*TASK DESCRIPTION*.
Retype the material below, keeping each line identical.

____________________

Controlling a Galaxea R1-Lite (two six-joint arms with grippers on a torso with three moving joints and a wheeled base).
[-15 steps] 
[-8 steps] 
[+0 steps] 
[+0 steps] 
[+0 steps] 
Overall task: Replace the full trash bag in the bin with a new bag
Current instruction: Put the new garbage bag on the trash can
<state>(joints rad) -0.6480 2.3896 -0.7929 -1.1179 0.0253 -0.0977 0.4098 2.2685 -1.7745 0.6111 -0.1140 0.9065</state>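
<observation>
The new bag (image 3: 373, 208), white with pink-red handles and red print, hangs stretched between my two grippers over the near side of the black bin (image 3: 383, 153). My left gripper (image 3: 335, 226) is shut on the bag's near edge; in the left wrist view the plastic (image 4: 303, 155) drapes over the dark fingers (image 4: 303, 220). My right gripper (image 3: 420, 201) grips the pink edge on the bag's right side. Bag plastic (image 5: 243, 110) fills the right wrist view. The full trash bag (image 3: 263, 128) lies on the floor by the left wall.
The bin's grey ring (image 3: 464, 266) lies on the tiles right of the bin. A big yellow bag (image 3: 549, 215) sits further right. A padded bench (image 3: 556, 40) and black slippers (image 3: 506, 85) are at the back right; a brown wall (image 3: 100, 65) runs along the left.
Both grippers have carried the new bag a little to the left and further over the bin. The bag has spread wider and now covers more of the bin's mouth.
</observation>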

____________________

*REPLY TO THE TASK*.
Controlling a Galaxea R1-Lite (two six-joint arms with grippers on a torso with three moving joints and a wheeled base).
[-15 steps] 
[-8 steps] 
[+0 steps] 
[+0 steps] 
[+0 steps] 
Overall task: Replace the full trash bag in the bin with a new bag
Current instruction: Put the new garbage bag on the trash can
<state>(joints rad) -0.6480 2.3896 -0.7929 -1.1179 0.0253 -0.0977 0.4098 2.2685 -1.7745 0.6111 -0.1140 0.9065</state>
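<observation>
The new bag (image 3: 373, 208), white with pink-red handles and red print, hangs stretched between my two grippers over the near side of the black bin (image 3: 383, 153). My left gripper (image 3: 335, 226) is shut on the bag's near edge; in the left wrist view the plastic (image 4: 303, 155) drapes over the dark fingers (image 4: 303, 220). My right gripper (image 3: 420, 201) grips the pink edge on the bag's right side. Bag plastic (image 5: 243, 110) fills the right wrist view. The full trash bag (image 3: 263, 128) lies on the floor by the left wall.
The bin's grey ring (image 3: 464, 266) lies on the tiles right of the bin. A big yellow bag (image 3: 549, 215) sits further right. A padded bench (image 3: 556, 40) and black slippers (image 3: 506, 85) are at the back right; a brown wall (image 3: 100, 65) runs along the left.
Both grippers have carried the new bag a little to the left and further over the bin. The bag has spread wider and now covers more of the bin's mouth.
</observation>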

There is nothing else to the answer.